I think if I can keep up a fairly steady pace, I will have a nice draft by winter. It’s a good goal in any case. I’m surely not going anywhere—they will have to pry me out with a stick. It will be an interesting time one way or another. And though I wish I didn’t have a single negative feeling hanging over my head I didn’t create it and I can’t cure it. You can’t go from telling people month in and month out how amazing they are as, shall we say, residents; only to then one day turn around and become this drastically abusive entity. It will not work that way and, if anything, this will be a galvanizing catalyst and I pity the poor fool who takes us on. I always try to tell people: don’t do it. Because I’ve seen some really awful karmic things come down as a result. I have to chalk this past week up to coincidence. I refuse to believe our juju had anything to do with the terrible events of the week. But holy moly it is really tough when people who have just treated you like garbage suddenly meet with tragedy. I can’t exactly reach out with any kind of comfort, if anything I feel how acutely that instinct has already been bred out of me which is strange in and of itself. Enough of new writing, let’s bring on the old….

The following blocks of text are exceprts from my first year of  Blagues, nos. 756-760. I am reading through all of my Blagues, five per day, and posting some samples here. Now, in my sixth year of writing this Blague, by the time I get to my seventh, I will have journeyed through all the daily Blagues of my first five years. If that’s confusing I apologize. Year seven, I’ll only have to read through year six, once a day.  
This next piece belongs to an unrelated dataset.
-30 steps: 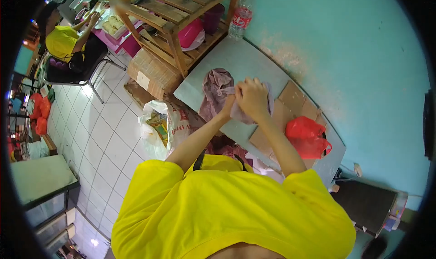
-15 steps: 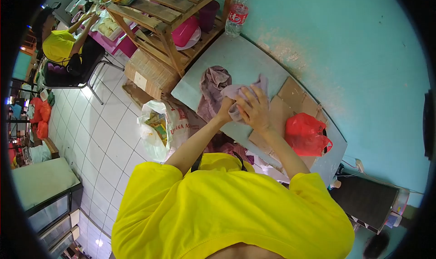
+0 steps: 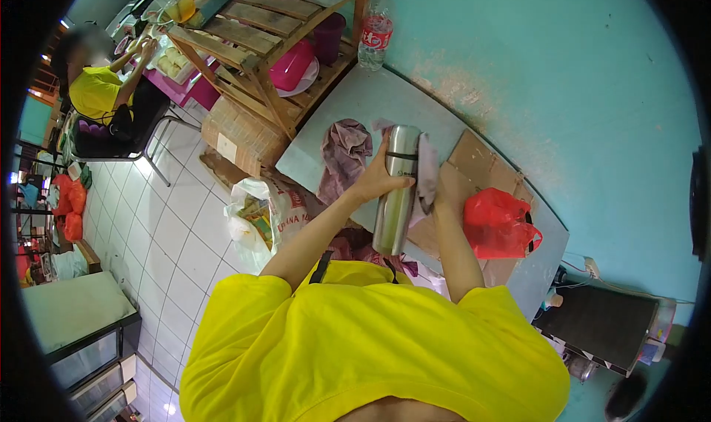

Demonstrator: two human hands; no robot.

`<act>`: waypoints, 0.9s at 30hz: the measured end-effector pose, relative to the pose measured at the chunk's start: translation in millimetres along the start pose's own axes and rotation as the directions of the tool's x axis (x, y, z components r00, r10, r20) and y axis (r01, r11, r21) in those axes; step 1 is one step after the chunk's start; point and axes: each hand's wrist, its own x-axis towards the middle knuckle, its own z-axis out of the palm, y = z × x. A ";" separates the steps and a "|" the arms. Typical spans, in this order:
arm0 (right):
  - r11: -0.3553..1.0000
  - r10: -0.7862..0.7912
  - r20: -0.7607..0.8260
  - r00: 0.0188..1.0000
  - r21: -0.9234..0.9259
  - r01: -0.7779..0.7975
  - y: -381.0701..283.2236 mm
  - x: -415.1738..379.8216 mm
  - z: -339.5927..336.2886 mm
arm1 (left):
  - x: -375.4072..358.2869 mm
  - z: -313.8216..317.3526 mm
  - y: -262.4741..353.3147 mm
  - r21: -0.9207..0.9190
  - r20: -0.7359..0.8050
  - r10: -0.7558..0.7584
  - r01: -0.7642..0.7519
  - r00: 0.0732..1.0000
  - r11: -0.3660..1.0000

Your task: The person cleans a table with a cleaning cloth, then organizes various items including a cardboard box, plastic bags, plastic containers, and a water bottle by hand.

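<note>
My left hand (image 3: 376,178) is closed round the middle of a steel thermos flask (image 3: 396,207), which is tilted slightly, its base towards me. A black band rings its upper part. A pale lilac cloth (image 3: 427,172) lies against the flask's right side, with a bit of it also showing behind the top. My right hand (image 3: 442,198) is behind the flask with this cloth in it; its fingers are mostly hidden. Left of the flask, a crumpled mauve cloth (image 3: 344,154) rests on the grey tabletop (image 3: 307,142).
A red plastic bag (image 3: 495,222) sits on flattened cardboard (image 3: 463,172) at the right. A water bottle (image 3: 376,33) stands at the back beside a wooden slatted rack (image 3: 259,15). On the left are a white bag (image 3: 252,215) and a cardboard box (image 3: 241,129). Another person (image 3: 96,89) sits farther off.
The flask now shows lengthwise, gripped by my left hand. My right hand, earlier spread over the bunched lilac cloth, has moved down and behind the flask with the cloth.
</note>
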 end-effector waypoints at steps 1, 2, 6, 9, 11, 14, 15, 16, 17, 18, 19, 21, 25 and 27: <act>0.995 -0.026 0.037 0.999 -0.094 0.029 3.5 1.0 -3.2 | 1.4 0.1 7.1 -0.054 0.023 -0.001 0.002 1.000 0.999; 0.980 -0.051 0.076 0.996 -0.187 0.064 6.9 3.0 -6.6 | 3.3 -0.1 14.7 -0.108 0.044 0.003 0.002 0.999 0.994; 0.968 0.208 -0.108 0.972 0.165 -0.188 -67.2 0.5 3.8 | 1.2 -5.9 43.1 -0.004 -0.008 0.147 -0.147 0.989 0.989; 0.934 -0.098 -0.321 0.942 -0.357 -0.024 -95.5 1.3 22.1 | -5.5 1.6 53.5 0.258 -0.091 0.213 -0.183 0.973 0.949; 0.881 -0.145 -0.362 0.921 -0.471 -0.046 -113.9 6.1 29.7 | -8.4 1.6 68.2 0.402 -0.108 0.335 -0.267 0.936 0.876; 0.807 -0.329 -0.374 0.867 -0.588 0.052 -134.0 16.5 28.4 | -5.3 -1.8 68.0 0.506 -0.108 0.513 -0.397 0.852 0.766; 0.778 -0.407 -0.367 0.836 -0.619 0.107 -140.1 22.1 27.0 | -5.1 -5.0 72.5 0.532 -0.079 0.504 -0.391 0.860 0.751; 0.778 -0.375 -0.332 0.866 -0.621 0.098 -149.3 25.7 24.6 | -6.5 -8.1 79.9 0.557 -0.051 0.492 -0.385 0.869 0.736; 0.776 -0.341 -0.296 0.892 -0.624 0.090 -159.6 28.8 20.9 | -7.6 -10.4 83.9 0.580 -0.024 0.480 -0.379 0.877 0.721; 0.774 -0.308 -0.261 0.915 -0.628 0.081 -165.7 31.9 17.2 | -7.5 -12.9 84.4 0.562 -0.007 0.488 -0.401 0.873 0.724; 0.735 -0.337 -0.209 0.918 -0.668 0.118 -167.7 34.8 13.8 | -7.6 -15.9 84.9 0.543 0.012 0.497 -0.423 0.868 0.725; 0.647 -0.387 -0.094 0.917 -0.737 0.197 -170.1 43.0 5.5 | -9.5 -16.9 90.8 0.503 0.022 0.436 -0.387 0.900 0.773; 0.963 -0.198 0.015 0.980 -0.182 0.197 -149.4 61.1 -17.8 | -15.2 -19.3 100.3 0.338 -0.004 0.367 -0.344 0.930 0.876; 0.803 -0.027 0.053 0.998 0.597 -0.010 -137.2 64.0 -19.5 | -16.4 -22.6 106.3 0.222 0.009 0.375 -0.368 0.927 0.903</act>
Fifth memory: Taking a bath in an aluminum tub with my first cousin Karen outside at my Aunty Margies house. My father, the oldest, had three siblings: Marge, Junior and Donny (surely not their actual names—I told you all my life my father’s name was James, right, until he told me in my thirties that his name was really Vicenzo?). Marge lived in Lyndhurst, New Jersey. And like I tried to tell Georgeann Walken (Christopher’s wife) who was the casting director of The Sopranos (on which a slew of friends and acquaintances like Michael Imperioli and Aida Turturro appeared): I knew the entire landscape of that show from growing up and going to Auntie Margie’s, passing, like the Soprano’s opening credits, all they pictured there plus the endless cemetaries and cemetary themed shops—yes I think they were cemetary shops where you could by tombstones and fake flower decorations because, in that part of New Jersey, death-themed outlets and fledgling fast food restaurants—the first ever McDonald’s I ever saw—was in Lyndhurst and Kearny, where New Jersey children of immigrants went to die. You could entered Auntie Margie’s house without ever going into the house at all. They had the first electric garage door opener I ever saw. It was just a doorbell near the garage door that you pushed, meaning anyone could at any time but didn’t because people didn’t assume such a thing existed then. The door opened and before it was fully raised, as soon as you could, you ducked into the garage and then immediately into the “basement” which was all tile and lineoleum (easily wiped down with cleaner on a cloth) and there was a kitchen and a cheap outdoor/indoor table, glass and iron, and other smaller, mainly card, tables, that doubled as “kids tables” and places where poker would happen. Karen was uncle Donny’s daughter. I never saw her growing up past the age when we were three. But for that time we were inseparably bathed, bedded and put to play together.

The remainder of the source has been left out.